Using the example of St. Thomas More, Archbishop Raymond Burke exhorted legal professionals present at Tuesday's Red Mass in St. Mary’s Cathedral to keep God before their eyes as they strive to administer justice amidst a “society which is abandoning its Judeo-Christian foundations.”
Archbishop Burke flew in from the Vatican to celebrate the Mass at the invitation of his long-time friend, Bishop Thomas Olmsted of Phoenix. The Red Mass is the only event on the archbishop's short itinerary.
“As a Catholic lawyer, it is an incredible honor to be graced with the presence of Archbishop Burke at the Red Mass,” John Kelly, general counsel for the Diocese of Phoenix, told The Catholic Sun. “This is also a man who has publicly and unabashedly defended the teachings of the Church on the sanctity of life. An opportunity to celebrate Mass with someone like this does not come along very often.”
The archbishop began his homily by explaining the origins of the Red Mass, a tradition dating to the Middle Ages. Noting that there was a stronger understanding of the “essential unity” of faith and reason in that time period, he said that celebrating Mass “at the beginning of the new judicial year pointed to the irreplaceable foundation of the service of pronouncing the just and the right on behalf of one’s brothers and sisters.”
He also explained that red vestments are worn during the Mass for two reasons: judges in the Middle Ages wore red robes and because they remind “us of the perfect obedience of our Lord Jesus Christ” in obeying the call of the Holy Spirit to lay down our own lives.
Archbishop Burke then presented the story of St. Thomas More, a lawyer who was martyred for choosing to serve God instead of the king. The patron saint of lawyers, the archbishop reminded, is known for exclaiming, “I die the king’s good servant, and God’s first.” “Saint Thomas More understood that there could be no contradiction between his service of his nation and his service of God, and that, in fact, he could only serve his nation truly and faithfully by his true and faithful service of God,” Archbishop Burke declared.
As he reflected on the calling of those in the legal profession, the archbishop called to mind the traditional formulation of a definitive sentence, “the judge, in giving the final disposition of the sentence, always first declared: 'Having God only before my eyes.'”
“The minister of justice bears a most heavy burden, the burden of emptying himself of himself, in order to have God alone before His eyes, in declaring what is just and right on behalf of his fellow citizens,” noted the archbishop. “At the same time, he enjoys the grace of the Holy Spirit for the carrying out of his service.”
This is no easy task, the Vatican-based archbishop noted as he assessed the current state of the American society.
In our culture, “the law more and more dares to force those with the sacred trust of caring for the health of their brothers and sisters to violate the most sacred tenets of their consciences, and to force individuals and institutions to cooperate in egregious violations of the natural moral law,” he said. “In such a society, the administration of justice is no longer a participation in the justice of God, an obedient response to the prompting of the Holy Spirit, but a façade cloaking our own selfishness and refusal to give our lives for the sake of the good of all our brothers and sisters.”
“It is a society which is abandoning its Judeo-Christian foundations, the fundamental obedience to God’s law which safeguards the common good, and is embracing a totalitarianism which masks itself as the 'hope,' the 'future,' of our nation.

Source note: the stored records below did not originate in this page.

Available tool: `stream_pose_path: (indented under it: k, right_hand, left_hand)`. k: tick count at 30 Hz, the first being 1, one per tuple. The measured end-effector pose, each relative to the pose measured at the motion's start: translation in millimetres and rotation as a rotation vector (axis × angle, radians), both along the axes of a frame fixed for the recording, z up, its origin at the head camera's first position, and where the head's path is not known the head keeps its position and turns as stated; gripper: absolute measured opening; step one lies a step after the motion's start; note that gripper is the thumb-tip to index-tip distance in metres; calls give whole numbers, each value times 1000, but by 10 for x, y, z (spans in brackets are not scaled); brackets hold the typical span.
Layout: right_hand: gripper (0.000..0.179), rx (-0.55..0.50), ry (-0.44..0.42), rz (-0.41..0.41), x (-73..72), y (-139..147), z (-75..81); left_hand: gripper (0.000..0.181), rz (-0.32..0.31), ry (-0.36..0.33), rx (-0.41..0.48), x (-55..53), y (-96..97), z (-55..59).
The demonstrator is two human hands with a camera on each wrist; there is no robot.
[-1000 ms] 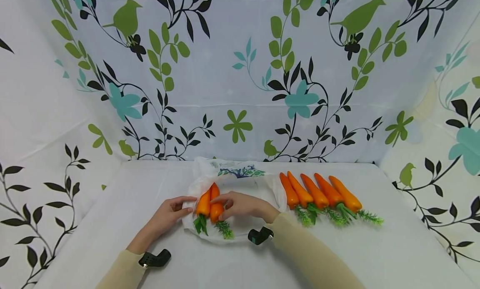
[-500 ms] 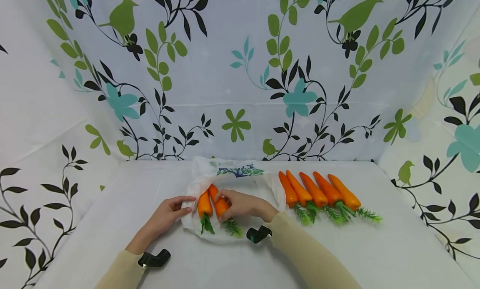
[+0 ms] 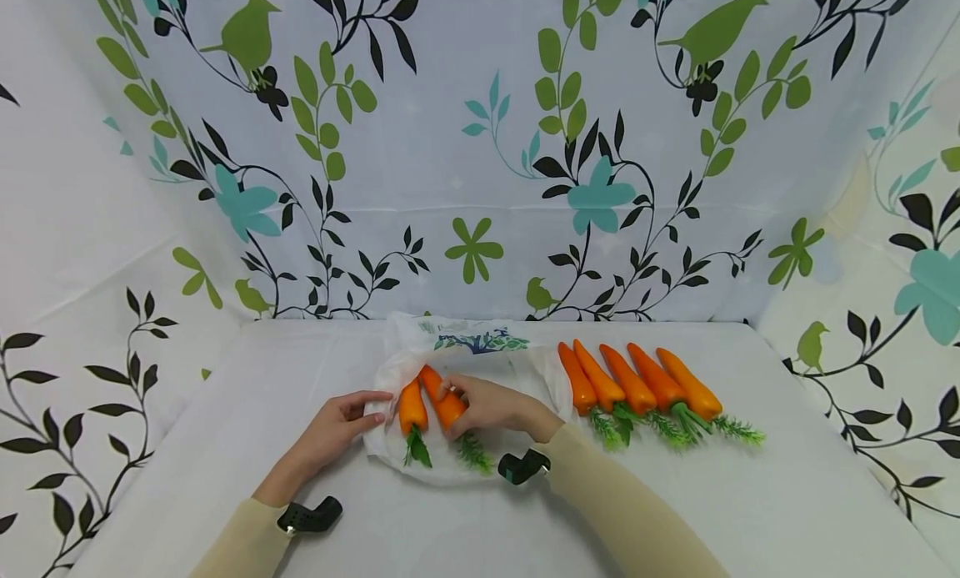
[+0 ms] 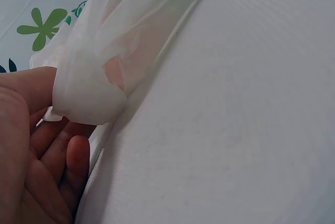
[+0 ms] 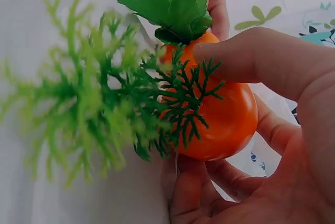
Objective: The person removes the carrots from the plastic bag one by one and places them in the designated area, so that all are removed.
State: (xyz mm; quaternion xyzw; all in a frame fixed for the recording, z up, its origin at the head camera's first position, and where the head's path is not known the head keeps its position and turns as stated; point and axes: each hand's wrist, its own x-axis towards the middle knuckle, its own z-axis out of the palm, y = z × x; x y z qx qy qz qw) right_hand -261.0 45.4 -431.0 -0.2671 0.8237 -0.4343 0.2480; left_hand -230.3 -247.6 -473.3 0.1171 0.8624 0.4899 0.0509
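Note:
A thin white plastic bag (image 3: 517, 376) with a printed tree lies flat on the table. My left hand (image 3: 338, 429) pinches its left rim between thumb and fingers; in the left wrist view the bag's translucent edge (image 4: 86, 98) sits in that grip. My right hand (image 3: 487, 407) grips an artificial carrot (image 3: 447, 406) by its thick end, thumb on one side and fingers curled round the other. In the right wrist view its feathery green top (image 5: 99, 93) hangs toward the camera. A second carrot (image 3: 412, 407), with broad leaves (image 5: 175, 4), lies just left of it at the bag's mouth.
Several more artificial carrots (image 3: 633, 382) lie side by side on the table (image 3: 757, 495) right of the bag, green tops toward the person. A patterned cloth (image 3: 480, 144) with birds and leaves stands behind the table.
The right hand has shifted slightly right with its carrot, whose top swung right. The second carrot also turned and moved a little right. The left hand stays at the bag's rim.

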Motion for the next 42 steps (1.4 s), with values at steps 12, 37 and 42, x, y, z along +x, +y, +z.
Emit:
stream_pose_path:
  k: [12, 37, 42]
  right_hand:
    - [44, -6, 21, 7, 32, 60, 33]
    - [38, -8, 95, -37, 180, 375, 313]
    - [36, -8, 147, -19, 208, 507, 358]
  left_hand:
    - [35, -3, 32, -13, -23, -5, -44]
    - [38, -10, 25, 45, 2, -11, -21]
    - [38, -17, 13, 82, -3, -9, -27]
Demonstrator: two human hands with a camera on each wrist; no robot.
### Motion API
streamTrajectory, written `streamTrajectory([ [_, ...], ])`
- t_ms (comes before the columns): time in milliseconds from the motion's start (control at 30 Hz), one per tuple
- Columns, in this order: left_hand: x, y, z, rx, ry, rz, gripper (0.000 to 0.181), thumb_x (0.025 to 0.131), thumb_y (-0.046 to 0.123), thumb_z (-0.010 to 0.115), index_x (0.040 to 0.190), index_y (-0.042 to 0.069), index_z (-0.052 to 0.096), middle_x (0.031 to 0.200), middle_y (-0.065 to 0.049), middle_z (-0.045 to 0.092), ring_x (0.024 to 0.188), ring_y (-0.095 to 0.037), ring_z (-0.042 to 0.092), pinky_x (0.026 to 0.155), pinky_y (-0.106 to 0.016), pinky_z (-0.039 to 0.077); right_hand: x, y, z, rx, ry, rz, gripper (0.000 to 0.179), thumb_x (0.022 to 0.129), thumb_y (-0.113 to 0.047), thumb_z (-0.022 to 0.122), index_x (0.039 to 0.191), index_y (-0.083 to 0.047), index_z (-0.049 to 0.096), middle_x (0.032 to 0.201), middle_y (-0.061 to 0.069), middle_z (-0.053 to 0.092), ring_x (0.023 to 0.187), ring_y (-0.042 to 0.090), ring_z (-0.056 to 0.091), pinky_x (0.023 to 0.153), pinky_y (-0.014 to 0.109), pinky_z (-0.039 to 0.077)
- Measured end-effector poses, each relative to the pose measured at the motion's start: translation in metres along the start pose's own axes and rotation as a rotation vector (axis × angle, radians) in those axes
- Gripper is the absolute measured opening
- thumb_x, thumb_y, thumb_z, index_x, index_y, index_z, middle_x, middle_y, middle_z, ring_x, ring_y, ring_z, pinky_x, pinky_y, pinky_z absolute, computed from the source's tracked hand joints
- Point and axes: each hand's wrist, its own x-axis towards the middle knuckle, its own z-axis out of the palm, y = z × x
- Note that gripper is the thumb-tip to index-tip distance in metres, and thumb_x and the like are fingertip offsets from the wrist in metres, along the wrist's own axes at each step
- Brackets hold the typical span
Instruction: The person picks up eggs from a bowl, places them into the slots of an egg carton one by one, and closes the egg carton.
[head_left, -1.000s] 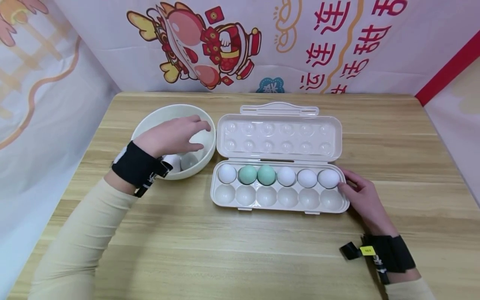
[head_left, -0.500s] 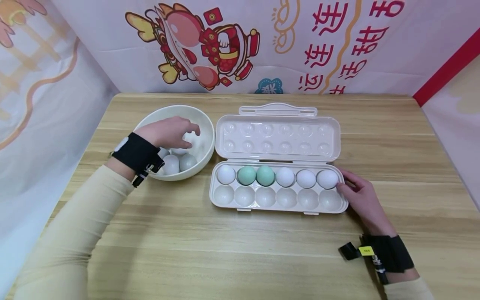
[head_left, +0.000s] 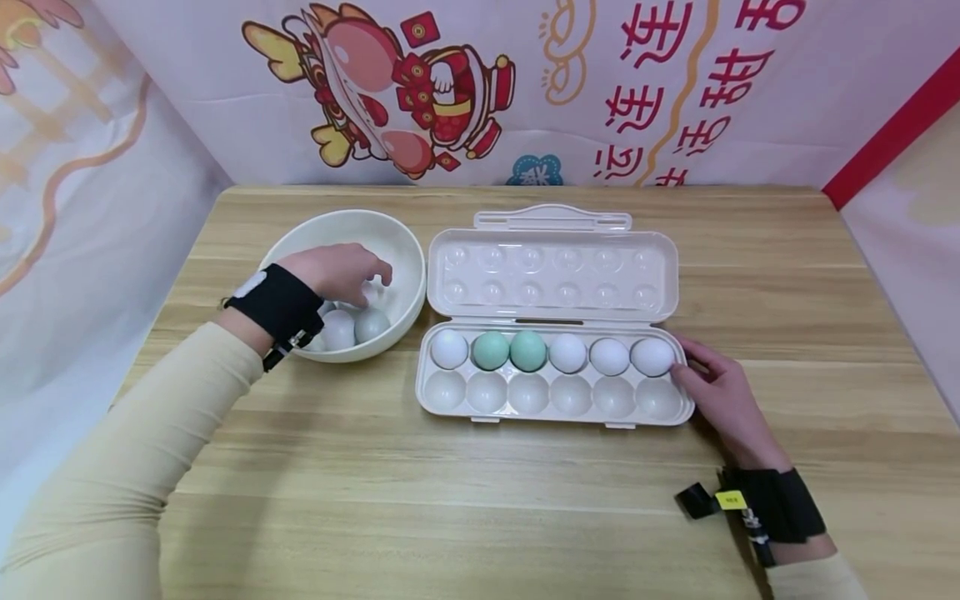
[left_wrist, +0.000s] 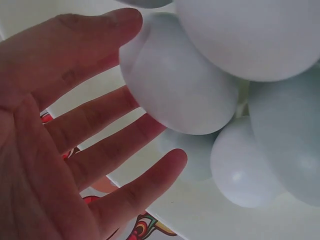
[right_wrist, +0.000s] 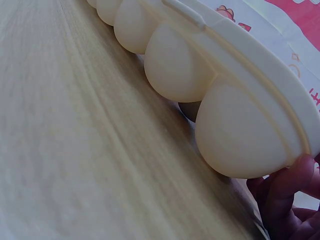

Reason and faith teaches us that such a society can only produce violence and death and in the end destroy itself,” Archbishop Burke warned.
Addressing the lawyers and politicians present, he stated, “All of us depend upon you to speak what is just and right on our behalf and on behalf of all our brothers and sisters, especially those whose lives are in any way threatened.”
Acknowledging the difficulty of this task, he prayed that all ministers of justice would always enjoy the comfort, strength, and gifts of the Holy Spirit.
Archbishop Burke concluded his homily by praying, “Let us lift up to the Eucharistic Heart of Jesus those charged with the administration of justice on our behalf, imploring for them the gift of the Holy Spirit to inspire and strengthen them in declaring what is just and right on behalf of all our brothers and sisters, especially those who are in most need."